(Your assignment): Your job is to copy every line in the material containing the word "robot".

(Data to examine):
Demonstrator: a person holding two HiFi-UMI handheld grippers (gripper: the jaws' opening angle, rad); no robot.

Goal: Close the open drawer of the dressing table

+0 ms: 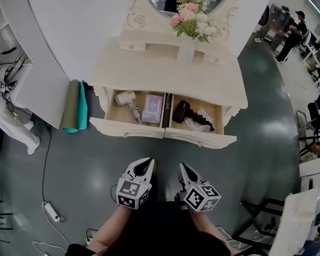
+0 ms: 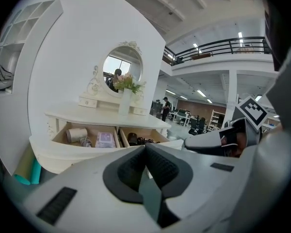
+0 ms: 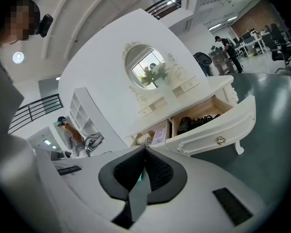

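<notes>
A cream dressing table point(image 1: 149, 68) with an oval mirror stands ahead, its wide drawer point(image 1: 165, 134) pulled open. Inside lie a white hair dryer point(image 1: 127, 98), a lilac packet point(image 1: 152, 109) and a black hair dryer point(image 1: 182, 111). The drawer front point(image 3: 218, 130) carries small knobs. My left gripper point(image 1: 145, 167) and right gripper point(image 1: 184, 169) are held side by side over the floor, a short way in front of the drawer, touching nothing. Both sets of jaws are shut and empty, the tips meeting in each gripper view point(image 2: 145, 147) point(image 3: 145, 149).
A vase of pink and white flowers point(image 1: 192, 20) stands on the tabletop. Rolled green and teal mats point(image 1: 74, 106) lean at the table's left. A white power strip and cables point(image 1: 52, 212) lie on the dark floor at left. People stand far off at right point(image 1: 290, 36).
</notes>
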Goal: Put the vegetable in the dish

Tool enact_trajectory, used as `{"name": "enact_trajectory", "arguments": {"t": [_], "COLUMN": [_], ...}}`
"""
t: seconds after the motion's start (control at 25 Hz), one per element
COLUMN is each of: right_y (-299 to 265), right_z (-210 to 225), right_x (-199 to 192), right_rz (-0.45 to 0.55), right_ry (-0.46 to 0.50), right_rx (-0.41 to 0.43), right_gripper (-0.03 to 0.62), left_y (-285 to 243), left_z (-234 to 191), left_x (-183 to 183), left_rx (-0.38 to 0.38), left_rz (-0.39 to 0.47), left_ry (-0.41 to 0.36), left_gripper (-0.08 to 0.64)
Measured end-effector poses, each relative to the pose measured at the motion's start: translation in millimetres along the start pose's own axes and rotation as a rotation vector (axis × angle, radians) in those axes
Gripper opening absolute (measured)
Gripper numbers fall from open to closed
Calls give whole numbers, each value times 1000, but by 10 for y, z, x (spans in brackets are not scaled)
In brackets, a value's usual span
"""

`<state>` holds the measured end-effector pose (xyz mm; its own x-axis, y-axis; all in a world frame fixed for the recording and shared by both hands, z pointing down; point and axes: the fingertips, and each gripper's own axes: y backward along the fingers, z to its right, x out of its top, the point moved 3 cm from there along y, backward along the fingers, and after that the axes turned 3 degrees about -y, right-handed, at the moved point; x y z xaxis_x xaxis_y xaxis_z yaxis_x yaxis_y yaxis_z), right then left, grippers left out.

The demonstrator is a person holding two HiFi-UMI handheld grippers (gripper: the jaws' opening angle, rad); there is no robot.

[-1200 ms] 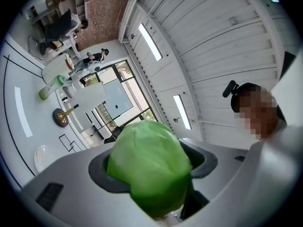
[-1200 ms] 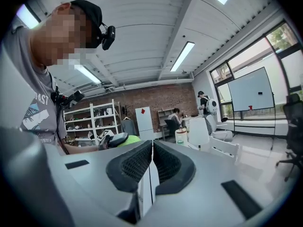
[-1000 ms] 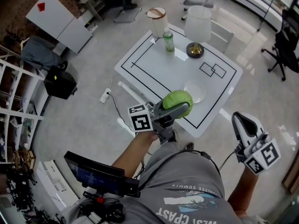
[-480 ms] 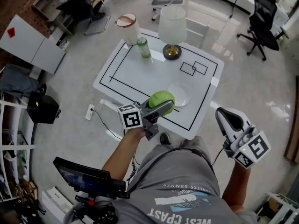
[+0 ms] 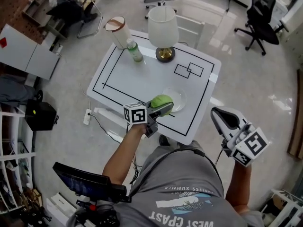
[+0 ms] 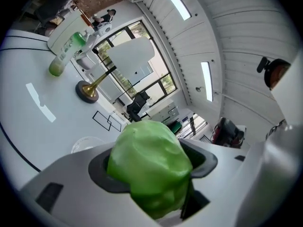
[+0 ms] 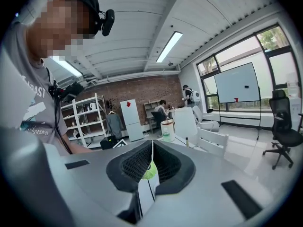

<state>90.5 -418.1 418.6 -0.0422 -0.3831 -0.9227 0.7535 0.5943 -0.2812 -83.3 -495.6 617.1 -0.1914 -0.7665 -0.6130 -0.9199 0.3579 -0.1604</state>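
My left gripper [image 5: 160, 107] is shut on a green leafy vegetable [image 5: 160, 101], held over the near part of the white table [image 5: 128, 74]. The vegetable [image 6: 147, 164] fills the space between the jaws in the left gripper view. A clear glass dish [image 5: 175, 99] lies on the table just right of the vegetable; in the left gripper view the dish [image 6: 85, 144] shows below and left of it. My right gripper [image 5: 223, 120] hangs off the table's near right corner with its jaws together and nothing in them. Its closed jaws [image 7: 150, 165] point toward the table.
At the table's far edge stand a white lamp [image 5: 163, 31] on a brass base, a green bottle [image 5: 134, 50] and a white lidded container [image 5: 118, 30]. Black lines frame the tabletop, with two small rectangles [image 5: 188, 70] at the right. Office chairs [image 5: 258, 17] stand beyond.
The left gripper has come down and forward with the vegetable, from off the table's near edge to just beside the dish. The right gripper has shifted a little toward the table.
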Motion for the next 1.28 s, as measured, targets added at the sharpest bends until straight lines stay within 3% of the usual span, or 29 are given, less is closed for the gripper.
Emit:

(Expected answer):
Demonstrator: a person holding two HiFi-UMI handheld grippers (gripper: the jaws' opening angle, rad); no robot.
The demonstrator is a person holding two HiFi-UMI handheld grippers (gripper: the jaws' opening angle, rad); there is no robot.

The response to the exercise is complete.